The Integrated Pest Management (IPM) Program is a collaboration between UConn Extension and the Department of Plant Science & Landscape Architecture. Since its inception in 1980, the UConn IPM Program has made great strides in developing and implementing sustainable methods for pest control throughout Connecticut. Integrated Pest Management applies multiple tactics in a variety of settings through the selection of appropriate tools and the education of agricultural industry members and Connecticut citizens to provide sustainable, science-based approaches for the management of plant pests (insects, mites, diseases, wildlife, and weeds, including invasive plants). The UConn IPM Program incorporates all possible crop management and pest management strategies through knowledgeable decision-making, utilizing the most efficient landscape and on-farm resources, and integrating cultural and biological controls. Program objectives include maintaining the economic viability of agricultural and green industry businesses, enhancing and conserving environmental quality and natural resources, educating participants on the effective use of cultural practices to mitigate pest problems, of biological control agents, and educating pesticide users about bee and other pollinator safe materials, least toxic options, and the safe use and handling of organic and synthetic pesticide products. The 2020 IPM Program Team included Mary Concklin (fruit and IPM Coordinator), Leanne Pundt (greenhouse), Victoria Wallace (school, invasive, pollinators, turf and landscape), Jacob Ricker (nursery), Ana Legrand (vegetables), Shuresh Ghimire (vegetables), Abby Beissinger (diagnostician, resigned August 2020), Miriah Kelly (program evaluation, resigned August 2020) and Candace Bartholomew (pesticide safety education, retired fall 2020).
The goal of IPM is to reduce the dependence of agricultural producers and green industry professionals, Connecticut citizens, and schools on pesticides while maintaining or improving productivity, crop quality, and quality of life. The IPM Program has educated growers statewide about the judicious and safe use of organic and synthetic pesticides and alternative pest control methods.
Broader adoption of IPM practices enhances responsible pest management and reduced management and production costs; minimizes adverse environmental and economic effects from pests and pest management; results in improved ecosystem quality and plant performance; and improves plant health, quality, yields, and aesthetics. The use of IPM includes cultural controls; biological control agents; biological fungicides; physical and mechanical controls; the use of resistant cultivars; regulatory controls; behavioral modification; and, only when necessary, chemical controls, with the selection of least toxic products. IPM partners and collaborators include State and Federal agricultural and environmental/non-governmental agencies and organizations; State, New England, and Northeastern fruit, greenhouse, grounds keepers, nursery, turf, landscape, and vegetable associations; industry suppliers/dealers; regional universities; educators; schools and municipalities; individual growers, farmers, and producers; Master Gardeners; and the general public.

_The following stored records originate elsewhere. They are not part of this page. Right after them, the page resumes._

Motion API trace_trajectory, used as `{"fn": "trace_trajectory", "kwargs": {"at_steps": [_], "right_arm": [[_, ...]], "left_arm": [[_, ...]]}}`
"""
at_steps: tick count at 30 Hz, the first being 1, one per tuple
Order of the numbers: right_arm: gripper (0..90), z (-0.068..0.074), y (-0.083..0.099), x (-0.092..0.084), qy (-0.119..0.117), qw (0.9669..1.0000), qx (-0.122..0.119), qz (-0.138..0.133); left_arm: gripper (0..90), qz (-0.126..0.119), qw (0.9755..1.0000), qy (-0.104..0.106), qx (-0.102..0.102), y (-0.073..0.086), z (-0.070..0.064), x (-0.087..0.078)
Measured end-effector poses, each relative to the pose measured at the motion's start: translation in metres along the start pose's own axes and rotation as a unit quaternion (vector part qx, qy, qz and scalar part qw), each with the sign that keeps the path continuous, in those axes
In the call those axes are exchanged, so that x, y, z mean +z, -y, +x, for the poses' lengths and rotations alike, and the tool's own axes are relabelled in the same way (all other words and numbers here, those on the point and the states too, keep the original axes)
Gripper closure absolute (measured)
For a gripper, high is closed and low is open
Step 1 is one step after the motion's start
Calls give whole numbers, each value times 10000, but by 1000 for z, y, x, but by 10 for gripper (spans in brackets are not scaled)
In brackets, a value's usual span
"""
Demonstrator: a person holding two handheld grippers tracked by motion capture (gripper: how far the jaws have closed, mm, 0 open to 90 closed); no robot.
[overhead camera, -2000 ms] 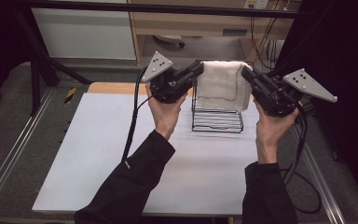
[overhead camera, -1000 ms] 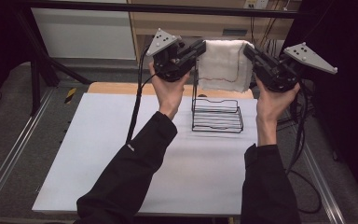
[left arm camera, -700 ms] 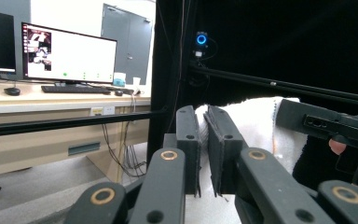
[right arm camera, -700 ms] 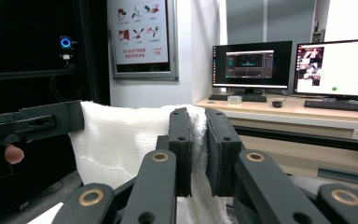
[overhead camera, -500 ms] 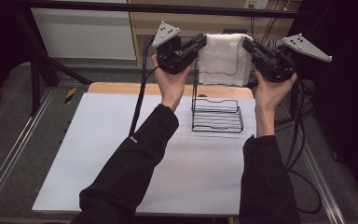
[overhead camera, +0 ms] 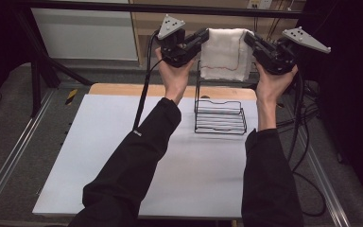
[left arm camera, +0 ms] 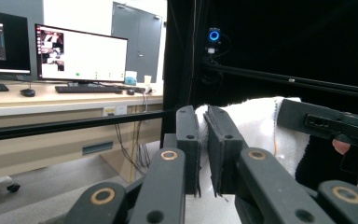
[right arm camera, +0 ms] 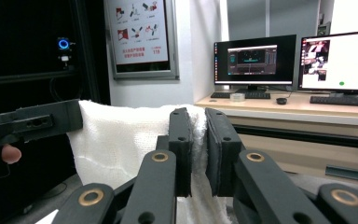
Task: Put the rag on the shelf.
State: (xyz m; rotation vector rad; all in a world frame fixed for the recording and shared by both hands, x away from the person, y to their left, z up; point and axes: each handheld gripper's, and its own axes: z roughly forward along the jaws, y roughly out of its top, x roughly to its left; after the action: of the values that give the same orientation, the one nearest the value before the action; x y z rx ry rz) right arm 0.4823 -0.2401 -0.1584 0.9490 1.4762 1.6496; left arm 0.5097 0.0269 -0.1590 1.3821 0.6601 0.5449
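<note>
Above the table: towel held up in the air between both grippers, stretched sideways, over the far end of the wire rack.
Towel: white, woven, with a thin red line of stitching near its lower edge; it hangs down in a soft sheet from the two held corners.
Left gripper: jaws nearly closed, pinching the towel's upper left corner; in the left gripper view the cloth runs out from between the pads.
Right gripper: jaws nearly closed too, pinching the upper right corner; in the right gripper view the cloth spreads away from the pads toward the other gripper.
Rack: black wire, with an upright frame at the back and a low basket in front, standing on the white table right of centre, below the towel.
Handling, as I judge it: light and limp, no stiffness, so it sags wherever it is not held; the weave should grip the pads well and little can break.
Where to hold: the top corners or top hem, kept apart so the sheet stays flat and can be draped over the rack's top bar.
</note>
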Motion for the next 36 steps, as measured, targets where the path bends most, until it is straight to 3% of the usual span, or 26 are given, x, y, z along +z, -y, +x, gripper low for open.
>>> {"fn": "trace_trajectory", "kwargs": {"at_steps": [17, 29, 36], "right_arm": [[817, -14, 18, 15, 34, 9998, 65, 206], [816, -21, 33, 8, 64, 9993, 91, 371], [816, -23, 46, 4, 60, 9986, 117, 511]], "left_arm": [[837, 258, 9996, -98, 42, 16, 11, 16], [836, 457, 9987, -17, 229, 33, 6, 18], [836, 593, 9979, 26, 239, 44, 6, 17]]}}
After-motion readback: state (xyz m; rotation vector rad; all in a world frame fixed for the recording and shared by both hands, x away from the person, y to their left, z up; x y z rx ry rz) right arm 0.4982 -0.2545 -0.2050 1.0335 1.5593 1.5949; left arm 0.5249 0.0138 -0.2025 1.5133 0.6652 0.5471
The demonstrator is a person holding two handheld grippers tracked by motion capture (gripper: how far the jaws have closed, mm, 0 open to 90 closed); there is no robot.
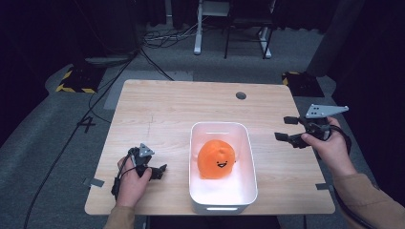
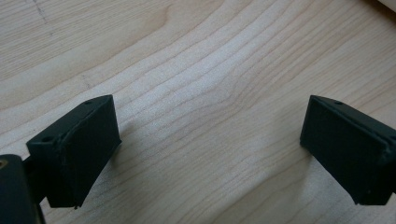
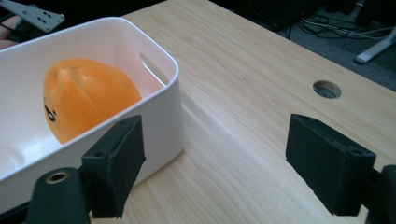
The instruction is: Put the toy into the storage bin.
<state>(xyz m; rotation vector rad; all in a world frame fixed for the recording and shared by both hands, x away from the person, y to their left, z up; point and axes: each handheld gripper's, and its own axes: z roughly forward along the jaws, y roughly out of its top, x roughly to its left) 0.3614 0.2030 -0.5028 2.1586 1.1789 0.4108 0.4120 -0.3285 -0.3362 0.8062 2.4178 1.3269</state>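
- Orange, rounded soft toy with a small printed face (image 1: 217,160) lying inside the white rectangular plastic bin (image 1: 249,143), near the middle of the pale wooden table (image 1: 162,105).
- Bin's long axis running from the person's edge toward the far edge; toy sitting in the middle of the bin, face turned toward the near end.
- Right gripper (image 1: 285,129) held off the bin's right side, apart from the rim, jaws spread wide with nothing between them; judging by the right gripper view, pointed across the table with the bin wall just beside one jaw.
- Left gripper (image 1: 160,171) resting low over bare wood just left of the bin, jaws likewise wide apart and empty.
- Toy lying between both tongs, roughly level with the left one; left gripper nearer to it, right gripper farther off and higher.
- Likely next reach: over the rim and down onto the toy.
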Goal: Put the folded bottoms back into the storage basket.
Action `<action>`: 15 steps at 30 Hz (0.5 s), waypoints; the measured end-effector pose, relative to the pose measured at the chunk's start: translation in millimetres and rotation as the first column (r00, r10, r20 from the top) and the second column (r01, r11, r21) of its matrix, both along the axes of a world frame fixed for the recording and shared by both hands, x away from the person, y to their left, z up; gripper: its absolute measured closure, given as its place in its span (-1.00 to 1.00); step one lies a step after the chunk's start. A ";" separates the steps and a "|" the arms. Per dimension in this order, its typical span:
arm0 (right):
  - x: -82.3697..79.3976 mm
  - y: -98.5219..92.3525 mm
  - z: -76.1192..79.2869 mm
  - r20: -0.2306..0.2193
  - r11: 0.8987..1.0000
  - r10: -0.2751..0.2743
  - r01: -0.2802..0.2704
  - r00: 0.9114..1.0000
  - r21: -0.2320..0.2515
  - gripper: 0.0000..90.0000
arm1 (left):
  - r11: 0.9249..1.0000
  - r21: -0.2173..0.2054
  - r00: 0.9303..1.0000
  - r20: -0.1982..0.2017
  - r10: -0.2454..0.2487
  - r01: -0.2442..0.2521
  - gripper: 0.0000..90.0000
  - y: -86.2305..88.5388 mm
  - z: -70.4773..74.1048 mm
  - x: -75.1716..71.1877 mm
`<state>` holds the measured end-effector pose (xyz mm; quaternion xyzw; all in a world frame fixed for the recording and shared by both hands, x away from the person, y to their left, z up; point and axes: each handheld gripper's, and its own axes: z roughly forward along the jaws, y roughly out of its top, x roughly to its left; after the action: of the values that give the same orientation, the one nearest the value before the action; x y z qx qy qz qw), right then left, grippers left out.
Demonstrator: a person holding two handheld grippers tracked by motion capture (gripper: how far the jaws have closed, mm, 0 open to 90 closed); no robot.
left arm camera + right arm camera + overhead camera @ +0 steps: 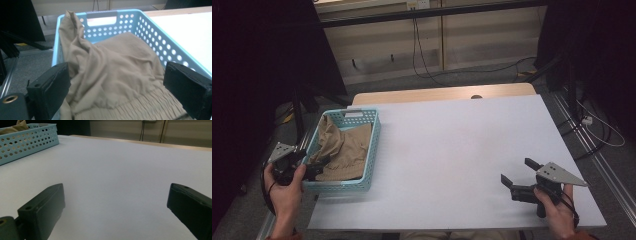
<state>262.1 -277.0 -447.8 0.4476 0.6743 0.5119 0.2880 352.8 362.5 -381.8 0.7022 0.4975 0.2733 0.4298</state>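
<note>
White table [452,150] holds blue basket [362,116] (tan cloth [343,147] inside).

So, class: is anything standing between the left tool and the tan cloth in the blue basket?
Nothing visible is. The left tool is open at the basket's near end, its jaws on either side of the tan cloth, with no object between them and the fabric.

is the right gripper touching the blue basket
Apart. The high view shows the right gripper at the table's near right and the blue basket at far left, white tabletop between.
</note>
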 end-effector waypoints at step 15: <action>-0.7 0.2 0.5 0.004 1.000 0.006 -0.006 1.000 -0.001 -0.96 | 0.997 0.003 0.995 0.065 -0.076 0.076 -0.87 -51.5 2.9 -22.5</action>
<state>261.4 -276.8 -447.2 0.4442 0.6754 0.5133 0.2881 330.3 311.0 -379.0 0.7116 0.4562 0.2795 0.4555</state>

COVID-19 impacted many outreach programs usually conducted face-to-face. However, our team members quickly adapted and offered many programs virtually, while others have been postponed until 2021 and 2022. In 2020 preCOVID-19 and in “normal” years, IPM Program team members conduct intensive on-site educational training for fruit and vegetable producers, garden center owners, greenhouse growers, nursery producers and retailers, and turf and landscape professionals. Growers and green industry professionals receive information on the current status of and recommendations for important plant pests and training via pest messages, email alerts, webinars, newsletters, articles in national trade journals, management guides, websites, social media, consultations and counseling via phone and text, site visits to their operations, workshops, field demonstrations and research projects, conferences, exhibits, and short courses. IPM programs are evaluated through pre- and/or post-program surveys and evaluations, needs assessment surveys, focus groups, key informant interviews, testimonials, and unsolicited comments.